- About this task -
Among the lines below, a stretch begins at the one with "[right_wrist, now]" and ends at the one with "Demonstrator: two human". Repeat that stretch exactly, ends included.

Stored items
——
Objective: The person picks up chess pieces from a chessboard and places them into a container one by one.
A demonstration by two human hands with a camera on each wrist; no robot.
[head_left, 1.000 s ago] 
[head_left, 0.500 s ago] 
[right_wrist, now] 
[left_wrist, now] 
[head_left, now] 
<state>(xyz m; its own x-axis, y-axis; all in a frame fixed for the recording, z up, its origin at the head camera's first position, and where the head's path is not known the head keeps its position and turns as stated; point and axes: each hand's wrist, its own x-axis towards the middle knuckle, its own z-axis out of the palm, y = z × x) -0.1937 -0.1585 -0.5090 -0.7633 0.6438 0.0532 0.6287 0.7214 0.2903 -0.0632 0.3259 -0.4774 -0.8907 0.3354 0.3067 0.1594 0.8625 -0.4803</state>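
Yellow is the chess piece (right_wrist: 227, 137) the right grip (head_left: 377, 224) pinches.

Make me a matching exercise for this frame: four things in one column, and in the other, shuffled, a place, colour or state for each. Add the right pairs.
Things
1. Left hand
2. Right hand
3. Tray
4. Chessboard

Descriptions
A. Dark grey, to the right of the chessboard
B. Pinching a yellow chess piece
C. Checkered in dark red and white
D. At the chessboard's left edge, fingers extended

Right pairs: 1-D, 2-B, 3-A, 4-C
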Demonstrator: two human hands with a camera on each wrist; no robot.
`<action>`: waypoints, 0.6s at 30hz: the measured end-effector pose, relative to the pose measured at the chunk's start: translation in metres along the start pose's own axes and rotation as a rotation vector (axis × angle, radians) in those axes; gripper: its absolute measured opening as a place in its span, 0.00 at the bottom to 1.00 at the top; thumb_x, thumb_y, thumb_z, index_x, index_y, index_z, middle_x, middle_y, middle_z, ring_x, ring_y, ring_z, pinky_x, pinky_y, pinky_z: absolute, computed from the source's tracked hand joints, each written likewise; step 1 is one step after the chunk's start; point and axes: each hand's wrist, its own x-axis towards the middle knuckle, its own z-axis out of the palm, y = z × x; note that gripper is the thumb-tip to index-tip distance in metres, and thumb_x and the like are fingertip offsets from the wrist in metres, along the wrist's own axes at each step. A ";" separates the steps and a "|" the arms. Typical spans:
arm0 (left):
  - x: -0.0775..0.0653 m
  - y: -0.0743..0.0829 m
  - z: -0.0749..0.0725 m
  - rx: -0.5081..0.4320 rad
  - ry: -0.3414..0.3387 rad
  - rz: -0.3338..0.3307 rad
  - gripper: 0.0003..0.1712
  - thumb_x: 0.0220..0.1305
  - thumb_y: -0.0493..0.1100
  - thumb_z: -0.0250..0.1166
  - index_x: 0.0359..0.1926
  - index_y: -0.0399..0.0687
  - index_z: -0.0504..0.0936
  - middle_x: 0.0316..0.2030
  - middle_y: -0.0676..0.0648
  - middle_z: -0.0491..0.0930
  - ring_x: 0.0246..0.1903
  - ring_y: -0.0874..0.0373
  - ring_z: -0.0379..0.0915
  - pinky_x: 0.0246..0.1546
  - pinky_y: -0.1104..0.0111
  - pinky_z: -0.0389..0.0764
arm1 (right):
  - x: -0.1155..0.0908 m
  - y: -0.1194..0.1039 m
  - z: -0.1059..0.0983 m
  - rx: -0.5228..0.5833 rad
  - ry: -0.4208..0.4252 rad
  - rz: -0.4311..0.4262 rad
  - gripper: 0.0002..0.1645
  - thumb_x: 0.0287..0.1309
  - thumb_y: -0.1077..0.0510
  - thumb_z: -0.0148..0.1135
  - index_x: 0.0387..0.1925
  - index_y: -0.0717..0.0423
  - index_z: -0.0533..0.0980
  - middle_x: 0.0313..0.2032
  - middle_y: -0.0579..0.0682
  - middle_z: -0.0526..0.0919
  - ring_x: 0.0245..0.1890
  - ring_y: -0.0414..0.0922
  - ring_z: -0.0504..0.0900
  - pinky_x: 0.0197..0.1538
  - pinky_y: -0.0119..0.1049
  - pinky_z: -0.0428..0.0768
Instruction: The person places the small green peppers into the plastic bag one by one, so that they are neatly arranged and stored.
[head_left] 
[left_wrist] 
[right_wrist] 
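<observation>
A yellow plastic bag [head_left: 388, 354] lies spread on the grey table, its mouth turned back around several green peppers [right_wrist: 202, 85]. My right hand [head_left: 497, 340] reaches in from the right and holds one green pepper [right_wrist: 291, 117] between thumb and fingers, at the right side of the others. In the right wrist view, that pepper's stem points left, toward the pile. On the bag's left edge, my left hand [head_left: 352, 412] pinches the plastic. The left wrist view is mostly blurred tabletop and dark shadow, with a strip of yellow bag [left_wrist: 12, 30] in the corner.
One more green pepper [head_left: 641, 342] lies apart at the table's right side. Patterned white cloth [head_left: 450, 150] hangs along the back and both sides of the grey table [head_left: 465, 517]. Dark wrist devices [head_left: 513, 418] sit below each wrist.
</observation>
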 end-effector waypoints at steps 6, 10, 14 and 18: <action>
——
- Exercise solution -
[right_wrist, now] 
[left_wrist, now] 
[head_left, now] 
<state>(xyz m; its own x-axis, y-axis; all in a frame fixed for the recording, z up, its origin at the head camera's first position, and where the head's path is not known the head keeps its position and turns as stated; point and axes: each hand's wrist, its own x-axis towards the middle knuckle, its own z-axis out of the palm, y = z × x) -0.1937 -0.1585 -0.5090 -0.7633 0.6438 0.0532 0.6287 0.7214 0.2903 -0.0632 0.3259 -0.4774 -0.8907 0.3354 0.3067 0.1594 0.8625 -0.4803</state>
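Yellow is the chess piece (right_wrist: 227, 137) the right grip (head_left: 377, 224) pinches.

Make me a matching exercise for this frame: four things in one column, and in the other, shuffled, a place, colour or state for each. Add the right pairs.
Things
1. Left hand
2. Right hand
3. Tray
4. Chessboard

Descriptions
A. Dark grey, to the right of the chessboard
B. Pinching a yellow chess piece
C. Checkered in dark red and white
D. At the chessboard's left edge, fingers extended

Right pairs: 1-D, 2-B, 3-A, 4-C
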Demonstrator: two human hands with a camera on each wrist; no robot.

Nothing remains to add to the output.